Can are one of the most visible bands from this movement, and since they took so many cues from 20th century avant-garde and classical, maybe there are some fans here? Any favorite albums (or krautrock in general)?

They're pretty special to me. They managed to "jam" on a more cerebral and cosmic scope than any British or American peers, all without really sounding like they were jamming--they hated high-falutin' prog cliches and it shows. Everything up to their sixth or so album still feels very alive, vital and dynamic, and they were using rock instruments to make music that wasn't really rock at all decades before some journalists coined the cute term "post-rock".

Can's moments of severe, teutonic angst still strike me as much darker than the majority of metal and other music that tries to be oppressive, and their more uplifting songs are just genuinely, naively nice. As experimental as they were, they came off as completely unpretentious and honest.





As a side note, second singer Damo Suzuki's mix of Japanese, gibberish and broken English can be a bit of a deterrent, but it gets endearing.


----------



## Stasou (Apr 23, 2011)

Whoa, this is pretty cool. Thanks for sharing.


----------



## Argus (Oct 16, 2009)

Can are cool. Some of Czukay's work outside Can is interesting too.

I like most of the krautrock bands. My dad was into them in the 70's so he's got a load of LP's of La Dusseldorf, Neu!, Tangerine Dream, Kraftwerk, Popol Vuh etc. All good.

I really like Michael Rother's early solo albums (they got a bit cheesy later on). There's nothing clever or fancy about them. Just good simple melodies on guitar and synth played over repeated electronic/sequenced chord progressions, but they hit the spot for me. Manuel Gottsching's E2-E4 is a bit less typical of the style but great nonetheless.

Check out this recent album by Prins Thomas. It's like a tribute to Krautrock.


----------



## rrudolph (Sep 15, 2011)

I've been a big fan on Can since I was a teenager in the '70s. If I had to pick a favorite album, it would probably be Future Days although it's not exactly a typical representation of their work.

I was (am) a big fan of Cluster, Amon Duul and Tangerine Dream (but only up to Phaedra).
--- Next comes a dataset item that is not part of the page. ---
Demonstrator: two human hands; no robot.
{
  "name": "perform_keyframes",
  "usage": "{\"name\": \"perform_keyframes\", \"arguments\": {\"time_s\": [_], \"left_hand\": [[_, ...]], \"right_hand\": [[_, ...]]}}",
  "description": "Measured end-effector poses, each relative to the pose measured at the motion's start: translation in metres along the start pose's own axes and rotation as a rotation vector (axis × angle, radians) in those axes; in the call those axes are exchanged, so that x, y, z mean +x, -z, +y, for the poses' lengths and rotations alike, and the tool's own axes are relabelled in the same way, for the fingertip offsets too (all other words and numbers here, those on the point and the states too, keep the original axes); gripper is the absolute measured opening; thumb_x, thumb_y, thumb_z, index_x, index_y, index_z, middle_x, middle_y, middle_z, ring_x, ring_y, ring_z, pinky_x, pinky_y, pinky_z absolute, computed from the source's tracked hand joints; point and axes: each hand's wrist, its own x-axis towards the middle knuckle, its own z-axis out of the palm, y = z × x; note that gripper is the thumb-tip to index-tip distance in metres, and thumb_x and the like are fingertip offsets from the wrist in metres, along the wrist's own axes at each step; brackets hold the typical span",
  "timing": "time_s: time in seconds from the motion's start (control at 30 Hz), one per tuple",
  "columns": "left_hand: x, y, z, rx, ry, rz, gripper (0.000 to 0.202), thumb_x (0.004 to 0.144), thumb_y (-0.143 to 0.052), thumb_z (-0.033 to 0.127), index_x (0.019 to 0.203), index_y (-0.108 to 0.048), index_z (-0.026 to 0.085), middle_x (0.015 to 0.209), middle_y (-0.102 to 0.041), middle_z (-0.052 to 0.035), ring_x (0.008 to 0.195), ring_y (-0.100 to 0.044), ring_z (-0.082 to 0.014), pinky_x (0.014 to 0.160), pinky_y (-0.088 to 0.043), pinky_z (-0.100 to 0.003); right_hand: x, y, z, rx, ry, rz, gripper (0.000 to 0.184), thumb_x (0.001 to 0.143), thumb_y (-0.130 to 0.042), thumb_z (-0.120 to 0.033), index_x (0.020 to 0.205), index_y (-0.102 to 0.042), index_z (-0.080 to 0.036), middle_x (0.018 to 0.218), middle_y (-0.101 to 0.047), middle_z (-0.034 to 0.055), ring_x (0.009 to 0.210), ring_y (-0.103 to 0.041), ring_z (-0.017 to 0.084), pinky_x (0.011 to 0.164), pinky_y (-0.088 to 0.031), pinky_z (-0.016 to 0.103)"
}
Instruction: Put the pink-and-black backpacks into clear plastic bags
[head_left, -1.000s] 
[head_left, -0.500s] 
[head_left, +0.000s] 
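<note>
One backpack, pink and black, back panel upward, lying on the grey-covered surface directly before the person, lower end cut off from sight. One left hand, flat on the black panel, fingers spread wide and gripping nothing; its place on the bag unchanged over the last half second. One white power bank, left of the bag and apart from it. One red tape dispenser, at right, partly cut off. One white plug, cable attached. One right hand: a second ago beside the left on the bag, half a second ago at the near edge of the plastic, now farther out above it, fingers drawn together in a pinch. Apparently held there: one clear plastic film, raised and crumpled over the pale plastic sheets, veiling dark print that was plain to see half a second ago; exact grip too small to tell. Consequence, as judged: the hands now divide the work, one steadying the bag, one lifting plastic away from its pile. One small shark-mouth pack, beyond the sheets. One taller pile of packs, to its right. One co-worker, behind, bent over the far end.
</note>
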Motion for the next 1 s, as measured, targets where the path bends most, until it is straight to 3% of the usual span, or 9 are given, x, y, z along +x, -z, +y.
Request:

Unfortunately, the only one of these bands I ever saw live was Tangerine Dream and it was in the '80s, well past the period I enjoyed. They had a (for then) high-tech laser show that was more interesting than their music or their stage presence (which was almost zero--they could have sat two mannequins at two consoles and gotten exactly the same effect!

I've seen videos of Can performing in their heyday and feel like I really missed something. Oh well....


----------